(EXERCISE DIRECTIONS): Copy out all the lines in the records that include the word "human".
*** RECORD EXCERPTS
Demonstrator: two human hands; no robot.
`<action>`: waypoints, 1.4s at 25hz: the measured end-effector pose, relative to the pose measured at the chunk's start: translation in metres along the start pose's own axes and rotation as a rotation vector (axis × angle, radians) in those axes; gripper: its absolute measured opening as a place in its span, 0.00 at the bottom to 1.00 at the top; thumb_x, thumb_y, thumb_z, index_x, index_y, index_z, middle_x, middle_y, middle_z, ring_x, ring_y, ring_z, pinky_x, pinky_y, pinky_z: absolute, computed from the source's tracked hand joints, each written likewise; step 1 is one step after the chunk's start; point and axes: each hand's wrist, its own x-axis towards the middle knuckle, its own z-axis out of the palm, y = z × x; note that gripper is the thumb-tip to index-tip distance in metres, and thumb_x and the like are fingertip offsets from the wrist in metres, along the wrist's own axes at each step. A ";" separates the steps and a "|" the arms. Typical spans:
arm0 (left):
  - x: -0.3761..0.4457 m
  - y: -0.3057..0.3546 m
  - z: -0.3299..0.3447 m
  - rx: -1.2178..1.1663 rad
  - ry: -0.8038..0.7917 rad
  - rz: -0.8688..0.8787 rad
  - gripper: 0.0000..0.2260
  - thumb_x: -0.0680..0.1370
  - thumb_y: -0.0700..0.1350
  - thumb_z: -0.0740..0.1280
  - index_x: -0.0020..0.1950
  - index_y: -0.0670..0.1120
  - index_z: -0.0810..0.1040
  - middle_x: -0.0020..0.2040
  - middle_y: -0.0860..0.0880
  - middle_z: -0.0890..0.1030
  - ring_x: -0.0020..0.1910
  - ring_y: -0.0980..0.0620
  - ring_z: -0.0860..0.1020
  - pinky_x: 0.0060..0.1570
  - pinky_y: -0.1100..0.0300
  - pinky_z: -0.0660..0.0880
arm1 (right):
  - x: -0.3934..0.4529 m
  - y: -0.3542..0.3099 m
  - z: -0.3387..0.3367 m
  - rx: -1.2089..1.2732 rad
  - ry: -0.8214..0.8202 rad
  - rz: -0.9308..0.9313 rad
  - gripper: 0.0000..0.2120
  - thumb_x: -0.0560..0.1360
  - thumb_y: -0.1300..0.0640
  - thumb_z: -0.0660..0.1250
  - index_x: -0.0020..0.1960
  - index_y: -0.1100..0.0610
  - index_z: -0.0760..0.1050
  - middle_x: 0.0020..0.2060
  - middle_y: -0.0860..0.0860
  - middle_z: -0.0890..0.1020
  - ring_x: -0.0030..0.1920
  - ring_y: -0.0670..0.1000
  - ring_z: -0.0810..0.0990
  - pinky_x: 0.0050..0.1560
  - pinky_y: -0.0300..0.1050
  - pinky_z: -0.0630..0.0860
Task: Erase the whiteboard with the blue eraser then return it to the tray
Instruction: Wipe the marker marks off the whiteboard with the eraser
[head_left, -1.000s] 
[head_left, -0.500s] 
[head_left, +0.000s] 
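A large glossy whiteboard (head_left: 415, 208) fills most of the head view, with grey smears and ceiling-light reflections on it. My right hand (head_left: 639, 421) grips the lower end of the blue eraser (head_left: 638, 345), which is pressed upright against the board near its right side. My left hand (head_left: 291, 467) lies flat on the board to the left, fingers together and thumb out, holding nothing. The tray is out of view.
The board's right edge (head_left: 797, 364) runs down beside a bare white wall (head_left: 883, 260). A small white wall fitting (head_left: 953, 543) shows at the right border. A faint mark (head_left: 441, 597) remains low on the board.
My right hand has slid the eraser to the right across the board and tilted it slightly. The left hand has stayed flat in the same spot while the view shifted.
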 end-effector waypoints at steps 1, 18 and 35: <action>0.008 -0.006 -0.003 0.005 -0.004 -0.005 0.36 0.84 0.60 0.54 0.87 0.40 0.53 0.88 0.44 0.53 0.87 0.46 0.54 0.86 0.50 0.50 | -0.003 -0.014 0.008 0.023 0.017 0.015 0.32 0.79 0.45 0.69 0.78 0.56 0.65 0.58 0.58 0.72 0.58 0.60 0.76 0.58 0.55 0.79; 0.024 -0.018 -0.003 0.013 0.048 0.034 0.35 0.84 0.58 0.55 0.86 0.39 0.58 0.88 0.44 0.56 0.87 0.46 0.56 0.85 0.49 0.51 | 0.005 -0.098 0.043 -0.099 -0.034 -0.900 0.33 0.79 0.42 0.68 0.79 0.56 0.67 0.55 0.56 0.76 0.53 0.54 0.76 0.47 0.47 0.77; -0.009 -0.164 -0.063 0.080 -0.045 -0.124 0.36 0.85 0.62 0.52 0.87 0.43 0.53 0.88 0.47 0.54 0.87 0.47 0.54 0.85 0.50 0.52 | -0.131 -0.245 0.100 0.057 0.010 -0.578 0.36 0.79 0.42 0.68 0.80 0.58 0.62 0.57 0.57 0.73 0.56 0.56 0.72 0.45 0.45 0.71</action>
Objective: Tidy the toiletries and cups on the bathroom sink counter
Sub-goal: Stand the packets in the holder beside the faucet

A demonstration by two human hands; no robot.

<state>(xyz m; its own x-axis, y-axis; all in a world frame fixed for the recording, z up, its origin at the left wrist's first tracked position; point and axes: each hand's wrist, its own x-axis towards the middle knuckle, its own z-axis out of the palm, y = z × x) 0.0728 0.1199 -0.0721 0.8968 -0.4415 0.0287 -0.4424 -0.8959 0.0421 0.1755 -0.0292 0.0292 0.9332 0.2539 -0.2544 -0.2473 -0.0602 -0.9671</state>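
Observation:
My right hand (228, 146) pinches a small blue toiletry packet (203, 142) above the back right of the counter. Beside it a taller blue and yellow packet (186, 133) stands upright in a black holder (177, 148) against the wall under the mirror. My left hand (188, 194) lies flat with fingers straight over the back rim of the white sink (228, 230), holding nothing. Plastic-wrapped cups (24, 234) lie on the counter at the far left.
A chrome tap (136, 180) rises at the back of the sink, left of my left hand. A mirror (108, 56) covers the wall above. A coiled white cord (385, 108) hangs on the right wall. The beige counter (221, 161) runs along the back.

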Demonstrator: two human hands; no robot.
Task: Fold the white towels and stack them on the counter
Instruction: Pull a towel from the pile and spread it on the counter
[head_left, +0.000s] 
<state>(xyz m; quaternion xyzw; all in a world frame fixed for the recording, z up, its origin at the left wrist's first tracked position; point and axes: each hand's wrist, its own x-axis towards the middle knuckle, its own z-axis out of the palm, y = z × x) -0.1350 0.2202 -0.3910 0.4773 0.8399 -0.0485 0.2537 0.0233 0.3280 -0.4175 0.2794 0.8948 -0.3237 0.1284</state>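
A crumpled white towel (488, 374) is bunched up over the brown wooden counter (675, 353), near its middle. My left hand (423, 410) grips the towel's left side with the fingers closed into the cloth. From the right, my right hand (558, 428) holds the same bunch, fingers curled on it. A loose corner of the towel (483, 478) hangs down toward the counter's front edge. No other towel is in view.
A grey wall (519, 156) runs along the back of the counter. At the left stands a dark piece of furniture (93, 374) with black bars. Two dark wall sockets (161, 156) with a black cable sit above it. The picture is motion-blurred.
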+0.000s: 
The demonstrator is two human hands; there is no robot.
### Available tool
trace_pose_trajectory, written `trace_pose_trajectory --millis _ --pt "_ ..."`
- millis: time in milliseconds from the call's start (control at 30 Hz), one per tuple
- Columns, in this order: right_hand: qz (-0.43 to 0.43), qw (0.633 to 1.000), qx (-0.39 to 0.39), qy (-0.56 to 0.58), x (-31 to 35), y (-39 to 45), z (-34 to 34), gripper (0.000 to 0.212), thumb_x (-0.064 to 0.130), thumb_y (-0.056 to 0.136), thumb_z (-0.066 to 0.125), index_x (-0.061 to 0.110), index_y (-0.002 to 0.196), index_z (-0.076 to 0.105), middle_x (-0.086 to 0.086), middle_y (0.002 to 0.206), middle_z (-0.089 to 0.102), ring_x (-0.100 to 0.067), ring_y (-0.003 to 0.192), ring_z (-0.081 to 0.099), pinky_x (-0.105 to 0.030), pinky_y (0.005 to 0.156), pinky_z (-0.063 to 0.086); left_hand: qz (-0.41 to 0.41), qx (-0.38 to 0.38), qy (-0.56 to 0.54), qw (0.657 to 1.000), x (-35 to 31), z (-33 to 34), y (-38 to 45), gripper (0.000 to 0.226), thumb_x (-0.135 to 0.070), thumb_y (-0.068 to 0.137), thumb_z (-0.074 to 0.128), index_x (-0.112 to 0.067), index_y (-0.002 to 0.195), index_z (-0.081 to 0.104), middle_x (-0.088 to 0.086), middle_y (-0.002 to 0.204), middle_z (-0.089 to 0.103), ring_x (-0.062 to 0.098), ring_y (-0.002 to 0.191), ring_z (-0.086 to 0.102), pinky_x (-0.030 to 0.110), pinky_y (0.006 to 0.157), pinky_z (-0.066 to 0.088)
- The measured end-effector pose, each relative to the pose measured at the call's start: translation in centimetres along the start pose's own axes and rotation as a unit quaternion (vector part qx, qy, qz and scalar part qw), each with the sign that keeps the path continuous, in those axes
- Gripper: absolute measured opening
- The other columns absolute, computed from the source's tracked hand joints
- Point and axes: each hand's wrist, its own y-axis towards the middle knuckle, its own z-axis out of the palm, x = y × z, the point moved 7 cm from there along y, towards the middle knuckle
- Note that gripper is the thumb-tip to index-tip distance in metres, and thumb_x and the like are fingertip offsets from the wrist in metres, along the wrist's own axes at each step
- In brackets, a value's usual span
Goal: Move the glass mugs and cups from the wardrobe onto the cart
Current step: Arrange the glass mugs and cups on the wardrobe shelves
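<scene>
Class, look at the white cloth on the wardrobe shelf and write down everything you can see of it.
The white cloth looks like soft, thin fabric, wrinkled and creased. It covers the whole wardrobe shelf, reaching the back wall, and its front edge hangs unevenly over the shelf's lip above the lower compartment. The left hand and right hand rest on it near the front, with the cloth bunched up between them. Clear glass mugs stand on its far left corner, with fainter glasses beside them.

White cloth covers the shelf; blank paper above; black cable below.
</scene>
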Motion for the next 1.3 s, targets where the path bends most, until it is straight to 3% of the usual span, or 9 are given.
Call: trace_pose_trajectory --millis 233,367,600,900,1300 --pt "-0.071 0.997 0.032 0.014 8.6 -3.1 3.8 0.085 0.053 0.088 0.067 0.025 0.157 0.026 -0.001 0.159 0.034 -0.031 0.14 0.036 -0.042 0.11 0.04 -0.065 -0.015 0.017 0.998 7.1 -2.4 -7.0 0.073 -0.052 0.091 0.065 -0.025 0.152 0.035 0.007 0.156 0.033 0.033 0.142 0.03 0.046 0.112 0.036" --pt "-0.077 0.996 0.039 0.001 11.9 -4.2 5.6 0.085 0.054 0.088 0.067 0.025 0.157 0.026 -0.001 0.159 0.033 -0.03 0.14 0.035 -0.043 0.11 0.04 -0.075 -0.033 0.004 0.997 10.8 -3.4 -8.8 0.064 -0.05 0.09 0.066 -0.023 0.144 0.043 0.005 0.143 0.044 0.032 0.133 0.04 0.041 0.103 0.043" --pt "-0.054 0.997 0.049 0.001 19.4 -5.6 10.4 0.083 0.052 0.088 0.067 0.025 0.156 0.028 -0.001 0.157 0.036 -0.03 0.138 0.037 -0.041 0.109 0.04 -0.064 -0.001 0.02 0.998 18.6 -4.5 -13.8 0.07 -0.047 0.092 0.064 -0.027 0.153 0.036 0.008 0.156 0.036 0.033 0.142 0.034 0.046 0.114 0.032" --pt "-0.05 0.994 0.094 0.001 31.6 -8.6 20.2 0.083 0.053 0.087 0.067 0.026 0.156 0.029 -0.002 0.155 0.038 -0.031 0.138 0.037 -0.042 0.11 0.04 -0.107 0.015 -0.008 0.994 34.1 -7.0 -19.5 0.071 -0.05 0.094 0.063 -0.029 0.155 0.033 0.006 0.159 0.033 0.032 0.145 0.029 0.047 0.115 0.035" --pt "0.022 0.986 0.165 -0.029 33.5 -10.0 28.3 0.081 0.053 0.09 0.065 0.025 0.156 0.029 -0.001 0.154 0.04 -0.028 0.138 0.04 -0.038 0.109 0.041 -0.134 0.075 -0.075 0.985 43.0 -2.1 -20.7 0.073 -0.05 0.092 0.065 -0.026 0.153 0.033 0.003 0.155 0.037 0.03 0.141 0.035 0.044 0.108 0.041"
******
(PROBLEM SOLUTION):
Demonstrator: two human hands; no robot.
A demonstration by two human hands; no robot.
Demonstrator: two human hands; no robot.
The demonstrator is two human hands; there is no robot.

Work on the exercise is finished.